WHAT THE TASK REQUIRES. Transcribe each line of the material as it is, and drop any picture.

===== DATASET SECTION

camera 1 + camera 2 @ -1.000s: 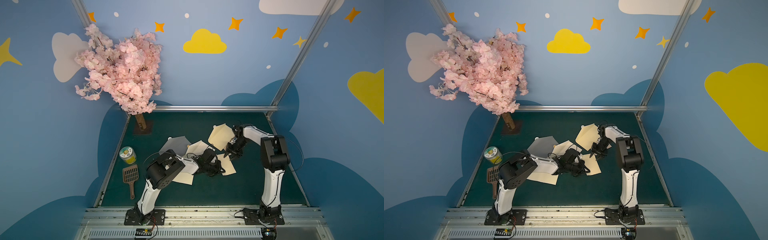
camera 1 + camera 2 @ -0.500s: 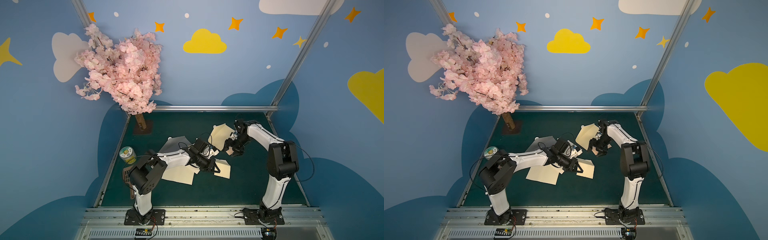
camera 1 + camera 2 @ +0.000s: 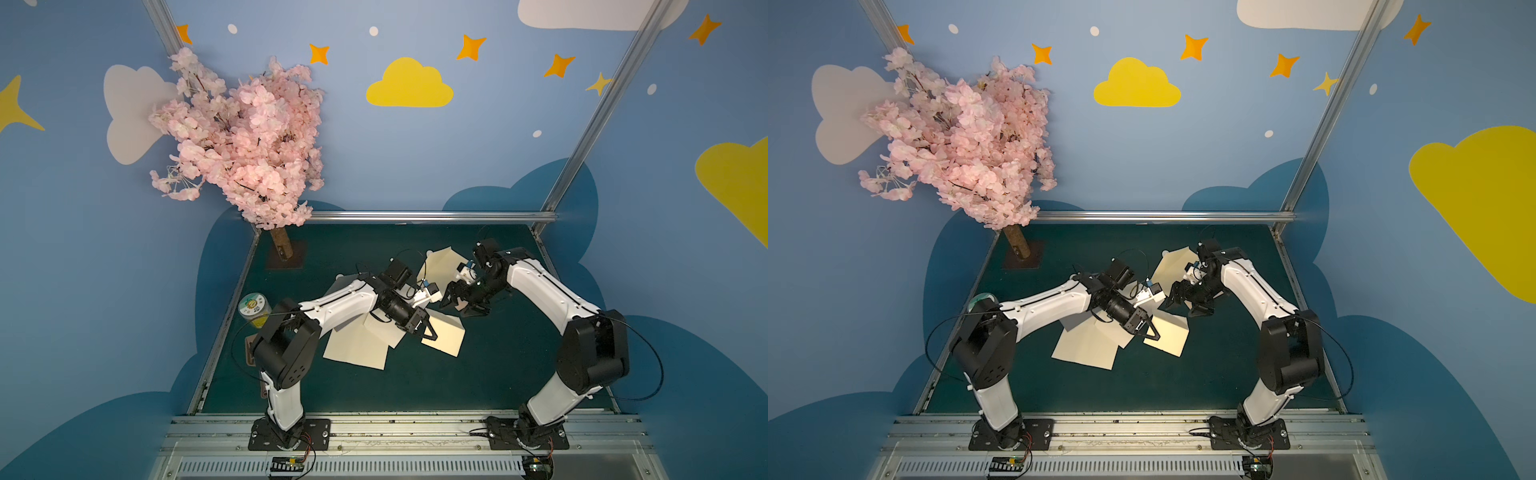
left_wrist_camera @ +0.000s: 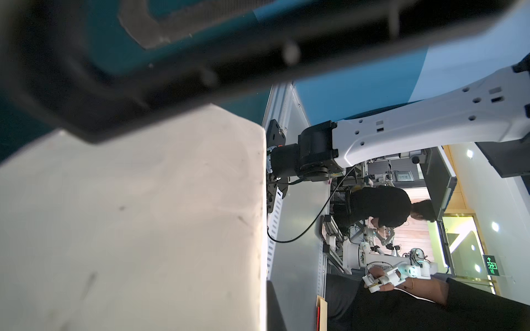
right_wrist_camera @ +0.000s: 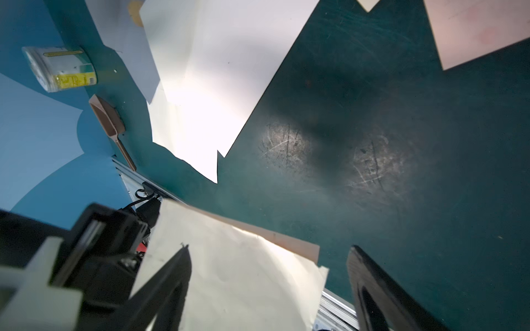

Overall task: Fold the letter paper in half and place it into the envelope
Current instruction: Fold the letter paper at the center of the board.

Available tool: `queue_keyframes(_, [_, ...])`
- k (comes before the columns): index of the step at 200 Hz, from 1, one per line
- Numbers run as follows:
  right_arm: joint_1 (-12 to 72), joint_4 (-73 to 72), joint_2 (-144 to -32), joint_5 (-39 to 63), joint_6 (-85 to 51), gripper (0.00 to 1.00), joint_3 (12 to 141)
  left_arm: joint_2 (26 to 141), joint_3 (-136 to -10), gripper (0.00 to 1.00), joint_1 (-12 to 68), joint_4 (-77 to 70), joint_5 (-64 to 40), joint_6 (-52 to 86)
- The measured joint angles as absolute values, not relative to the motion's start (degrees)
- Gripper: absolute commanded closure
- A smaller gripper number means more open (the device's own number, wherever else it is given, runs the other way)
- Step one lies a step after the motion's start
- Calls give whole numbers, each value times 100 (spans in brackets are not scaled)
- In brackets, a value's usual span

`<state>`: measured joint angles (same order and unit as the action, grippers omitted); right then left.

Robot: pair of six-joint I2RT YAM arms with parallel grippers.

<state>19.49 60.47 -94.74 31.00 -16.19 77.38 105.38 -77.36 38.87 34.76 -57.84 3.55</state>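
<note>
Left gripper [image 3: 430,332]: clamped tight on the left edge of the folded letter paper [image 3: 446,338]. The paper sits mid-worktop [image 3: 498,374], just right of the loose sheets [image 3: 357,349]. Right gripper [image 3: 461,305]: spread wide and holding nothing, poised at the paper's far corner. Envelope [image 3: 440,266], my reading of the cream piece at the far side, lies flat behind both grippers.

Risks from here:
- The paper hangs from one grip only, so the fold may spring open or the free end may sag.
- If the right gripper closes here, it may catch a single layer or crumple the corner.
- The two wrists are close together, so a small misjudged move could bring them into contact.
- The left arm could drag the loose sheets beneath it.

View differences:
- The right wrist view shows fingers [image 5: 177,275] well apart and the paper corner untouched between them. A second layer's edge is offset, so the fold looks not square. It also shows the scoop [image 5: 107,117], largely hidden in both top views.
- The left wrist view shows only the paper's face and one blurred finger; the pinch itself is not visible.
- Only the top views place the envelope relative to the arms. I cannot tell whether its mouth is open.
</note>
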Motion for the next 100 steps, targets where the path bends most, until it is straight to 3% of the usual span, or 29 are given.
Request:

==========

RESULT OF THIS EXERCISE.
camera 1 + camera 2 @ -1.000s: 
camera 1 + camera 2 @ -0.500s: 
camera 1 + camera 2 @ +0.000s: 
left_wrist_camera @ +0.000s: 
right_wrist_camera @ +0.000s: 

Overall task: Fold the letter paper in half and place it into the envelope
Current instruction: Fold the letter paper at the center of the board.

Available tool: `queue_keyframes(_, [_, ...])`
- k (comes before the columns): index of the step at 200 Hz, from 1, one per line
- Numbers run as follows:
  right_arm: joint_1 (-12 to 72), joint_4 (-73 to 72), joint_2 (-144 to -32), joint_5 (-39 to 63), joint_6 (-85 to 51), gripper (0.00 to 1.00), joint_3 (12 to 141)
  left_arm: joint_2 (26 to 141), joint_3 (-136 to -10), gripper (0.00 to 1.00), joint_1 (-12 to 68), joint_4 (-77 to 70), joint_5 (-64 to 40), joint_6 (-52 to 86)
- The measured joint angles as absolute values, not relative to the motion's start (degrees)
- Gripper: absolute commanded closure
- A smaller gripper number means more open (the device's own number, wherever else it is given, runs the other way)
- Step one lies a step after the motion's start
- Calls give whole numbers, each value times 100 (spans in brackets are not scaled)
- In brackets, a value's usual span

`<state>`: measured joint angles (same order and unit as the action, grippers omitted); right then left.

Robot: pair of six-joint I2RT YAM arms with parallel grippers.

<state>19.49 60.47 -94.74 31.00 -16.19 77.38 105.38 -77.36 38.87 34.76 -57.84 3.55</state>
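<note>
Left gripper [image 3: 430,332]: clamped tight on the left edge of the folded letter paper [image 3: 446,338]. The paper sits mid-worktop [image 3: 498,374], just right of the loose sheets [image 3: 357,349]. Right gripper [image 3: 461,305]: spread wide and holding nothing, poised at the paper's far corner. Envelope [image 3: 440,266], my reading of the cream piece at the far side, lies flat behind both grippers.

Risks from here:
- The paper hangs from one grip only, so the fold may spring open or the free end may sag.
- If the right gripper closes here, it may catch a single layer or crumple the corner.
- The two wrists are close together, so a small misjudged move could bring them into contact.
- The left arm could drag the loose sheets beneath it.

View differences:
- The right wrist view shows fingers [image 5: 177,275] well apart and the paper corner untouched between them. A second layer's edge is offset, so the fold looks not square. It also shows the scoop [image 5: 107,117], largely hidden in both top views.
- The left wrist view shows only the paper's face and one blurred finger; the pinch itself is not visible.
- Only the top views place the envelope relative to the arms. I cannot tell whether its mouth is open.
</note>
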Motion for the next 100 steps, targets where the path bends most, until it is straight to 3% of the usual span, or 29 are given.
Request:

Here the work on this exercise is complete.